REQUIREMENT: What follows is a listing; give it again exactly, in its entirety.

SUPPLIED INFORMATION:
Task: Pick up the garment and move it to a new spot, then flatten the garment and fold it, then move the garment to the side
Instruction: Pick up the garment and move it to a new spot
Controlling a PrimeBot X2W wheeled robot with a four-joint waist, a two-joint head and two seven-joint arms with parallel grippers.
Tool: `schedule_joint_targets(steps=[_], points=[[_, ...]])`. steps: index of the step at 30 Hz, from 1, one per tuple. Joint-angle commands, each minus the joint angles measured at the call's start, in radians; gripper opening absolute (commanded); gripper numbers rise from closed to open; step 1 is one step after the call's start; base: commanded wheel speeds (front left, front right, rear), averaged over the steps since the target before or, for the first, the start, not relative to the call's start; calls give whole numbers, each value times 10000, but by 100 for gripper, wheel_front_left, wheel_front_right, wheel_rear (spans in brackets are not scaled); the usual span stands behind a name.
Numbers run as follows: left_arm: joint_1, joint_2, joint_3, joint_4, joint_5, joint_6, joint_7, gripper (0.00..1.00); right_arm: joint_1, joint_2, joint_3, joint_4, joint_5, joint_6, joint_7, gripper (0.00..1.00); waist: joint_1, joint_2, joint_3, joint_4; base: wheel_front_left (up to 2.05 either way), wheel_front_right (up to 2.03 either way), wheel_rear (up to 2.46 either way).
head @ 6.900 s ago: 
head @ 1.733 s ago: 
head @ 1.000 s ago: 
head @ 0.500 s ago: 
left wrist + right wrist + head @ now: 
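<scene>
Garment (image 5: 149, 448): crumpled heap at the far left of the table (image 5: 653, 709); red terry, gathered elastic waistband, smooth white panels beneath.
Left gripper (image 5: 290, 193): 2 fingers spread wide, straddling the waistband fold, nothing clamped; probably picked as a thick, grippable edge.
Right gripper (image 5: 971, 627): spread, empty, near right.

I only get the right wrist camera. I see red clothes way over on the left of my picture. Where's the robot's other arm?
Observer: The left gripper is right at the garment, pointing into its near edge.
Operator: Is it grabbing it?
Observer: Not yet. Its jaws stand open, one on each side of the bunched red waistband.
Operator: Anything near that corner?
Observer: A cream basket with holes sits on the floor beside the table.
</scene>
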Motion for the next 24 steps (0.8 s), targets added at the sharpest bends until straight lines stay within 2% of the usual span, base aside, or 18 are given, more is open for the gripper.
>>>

ANSWER BOX:
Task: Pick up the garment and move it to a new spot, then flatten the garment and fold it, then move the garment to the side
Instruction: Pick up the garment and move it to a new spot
Controlling a PrimeBot X2W wheeled robot with a four-joint waist, a two-joint head and two seven-joint arms with parallel grippers.
Tool: `schedule_joint_targets(steps=[_], points=[[_, ...]])`. steps: index of the step at 30 Hz, from 1, one per tuple. Joint-angle commands, each minus the joint angles measured at the call's start, in radians; gripper opening absolute (commanded); gripper numbers rise from closed to open; step 1 is one step after the call's start; base: commanded wheel speeds (front left, front right, rear), averaged over the steps since the target before or, for the first, the start, not relative to the call's start; calls give whole numbers, each value times 10000, but by 100 for gripper, wheel_front_left, wheel_front_right, wheel_rear (spans in brackets are not scaled); the usual span stands behind a name.
Numbers run as follows: left_arm: joint_1, joint_2, joint_3, joint_4, joint_5, joint_6, joint_7, gripper (0.00..1.00); right_arm: joint_1, joint_2, joint_3, joint_4, joint_5, joint_6, joint_7, gripper (0.00..1.00); waist: joint_1, joint_2, joint_3, joint_4; base: wheel_front_left (up to 2.05 either way), wheel_front_right (up to 2.03 either way), wheel_rear (up to 2.46 either way).
head @ 6.900 s ago: 
head @ 1.733 s ago: 
head @ 1.000 s ago: 
head @ 0.500 s ago: 
left wrist + right wrist + head @ now: 
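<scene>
Garment (image 5: 149, 448): crumpled heap at the far left of the table (image 5: 653, 709); red terry, gathered elastic waistband, smooth white panels beneath.
Left gripper (image 5: 290, 193): 2 fingers spread wide, straddling the waistband fold, nothing clamped; probably picked as a thick, grippable edge.
Right gripper (image 5: 971, 627): spread, empty, near right.

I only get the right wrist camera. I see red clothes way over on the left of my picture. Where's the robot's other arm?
Observer: The left gripper is right at the garment, pointing into its near edge.
Operator: Is it grabbing it?
Observer: Not yet. Its jaws stand open, one on each side of the bunched red waistband.
Operator: Anything near that corner?
Observer: A cream basket with holes sits on the floor beside the table.
</scene>
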Motion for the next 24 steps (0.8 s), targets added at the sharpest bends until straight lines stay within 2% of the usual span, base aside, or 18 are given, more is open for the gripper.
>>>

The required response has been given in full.